ABOUT THIS TASK:
Copy the lines word for word. Begin at the line that contains "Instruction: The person" and end with the final line of the data.

*** Begin section ***

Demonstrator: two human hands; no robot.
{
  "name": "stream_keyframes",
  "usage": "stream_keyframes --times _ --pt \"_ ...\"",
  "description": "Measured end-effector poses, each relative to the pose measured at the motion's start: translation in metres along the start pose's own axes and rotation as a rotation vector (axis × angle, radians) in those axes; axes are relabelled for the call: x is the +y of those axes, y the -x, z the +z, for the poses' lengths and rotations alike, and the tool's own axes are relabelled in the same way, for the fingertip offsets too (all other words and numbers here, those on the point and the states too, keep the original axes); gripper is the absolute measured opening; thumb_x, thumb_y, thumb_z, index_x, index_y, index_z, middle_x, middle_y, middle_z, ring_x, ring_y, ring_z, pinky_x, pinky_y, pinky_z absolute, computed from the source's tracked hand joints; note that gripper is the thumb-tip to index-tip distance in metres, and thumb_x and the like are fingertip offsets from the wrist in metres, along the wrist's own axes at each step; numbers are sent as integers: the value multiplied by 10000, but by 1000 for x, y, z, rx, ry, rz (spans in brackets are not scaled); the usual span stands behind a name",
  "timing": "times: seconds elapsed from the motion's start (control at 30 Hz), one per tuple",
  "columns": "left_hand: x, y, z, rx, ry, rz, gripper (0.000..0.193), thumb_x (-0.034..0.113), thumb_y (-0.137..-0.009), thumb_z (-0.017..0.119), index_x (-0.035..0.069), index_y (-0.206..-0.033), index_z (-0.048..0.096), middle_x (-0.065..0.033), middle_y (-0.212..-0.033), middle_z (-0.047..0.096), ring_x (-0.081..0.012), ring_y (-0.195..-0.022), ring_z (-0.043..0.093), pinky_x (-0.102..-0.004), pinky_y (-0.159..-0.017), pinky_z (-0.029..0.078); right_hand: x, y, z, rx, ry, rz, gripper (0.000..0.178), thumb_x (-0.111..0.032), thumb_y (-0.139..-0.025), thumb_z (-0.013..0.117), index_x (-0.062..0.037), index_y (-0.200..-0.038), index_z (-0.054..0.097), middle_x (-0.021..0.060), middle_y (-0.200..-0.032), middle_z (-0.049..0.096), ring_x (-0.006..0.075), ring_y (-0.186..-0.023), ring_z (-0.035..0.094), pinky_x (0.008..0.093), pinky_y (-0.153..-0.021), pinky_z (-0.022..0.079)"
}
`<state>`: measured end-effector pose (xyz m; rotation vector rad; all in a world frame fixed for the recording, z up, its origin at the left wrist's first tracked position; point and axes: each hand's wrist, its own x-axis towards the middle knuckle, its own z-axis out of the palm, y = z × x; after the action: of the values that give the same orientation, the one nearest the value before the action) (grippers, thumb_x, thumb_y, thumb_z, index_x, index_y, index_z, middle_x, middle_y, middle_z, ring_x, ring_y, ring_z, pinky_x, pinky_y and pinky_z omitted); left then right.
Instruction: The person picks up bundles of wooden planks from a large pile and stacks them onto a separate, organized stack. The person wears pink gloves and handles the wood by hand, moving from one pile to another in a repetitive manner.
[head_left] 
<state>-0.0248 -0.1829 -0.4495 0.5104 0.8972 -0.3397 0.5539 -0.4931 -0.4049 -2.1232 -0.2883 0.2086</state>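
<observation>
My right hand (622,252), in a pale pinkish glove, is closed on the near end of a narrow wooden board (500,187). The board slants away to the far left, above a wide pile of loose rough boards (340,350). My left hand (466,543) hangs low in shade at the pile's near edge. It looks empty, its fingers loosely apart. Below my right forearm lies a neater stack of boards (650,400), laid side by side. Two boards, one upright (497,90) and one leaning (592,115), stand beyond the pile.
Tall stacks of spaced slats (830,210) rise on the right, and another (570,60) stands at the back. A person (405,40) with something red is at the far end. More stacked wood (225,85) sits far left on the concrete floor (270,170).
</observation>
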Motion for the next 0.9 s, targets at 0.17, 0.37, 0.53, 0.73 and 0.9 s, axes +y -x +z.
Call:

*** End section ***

ANSWER SPACE:
Instruction: The person picks up bundles of wooden planks from a large pile and stacks them onto a separate, organized stack. The person wears pink gloves and handles the wood by hand, moving from one pile to another in a repetitive manner.
[head_left] 
<state>-0.0248 -0.1829 -0.4495 0.5104 0.8972 -0.3397 0.5539 -0.4931 -0.4049 -2.1232 -0.2883 0.2086</state>
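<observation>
My right hand (622,252), in a pale pinkish glove, is closed on the near end of a narrow wooden board (500,187). The board slants away to the far left, above a wide pile of loose rough boards (340,350). My left hand (466,543) hangs low in shade at the pile's near edge. It looks empty, its fingers loosely apart. Below my right forearm lies a neater stack of boards (650,400), laid side by side. Two boards, one upright (497,90) and one leaning (592,115), stand beyond the pile.
Tall stacks of spaced slats (830,210) rise on the right, and another (570,60) stands at the back. A person (405,40) with something red is at the far end. More stacked wood (225,85) sits far left on the concrete floor (270,170).
</observation>
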Motion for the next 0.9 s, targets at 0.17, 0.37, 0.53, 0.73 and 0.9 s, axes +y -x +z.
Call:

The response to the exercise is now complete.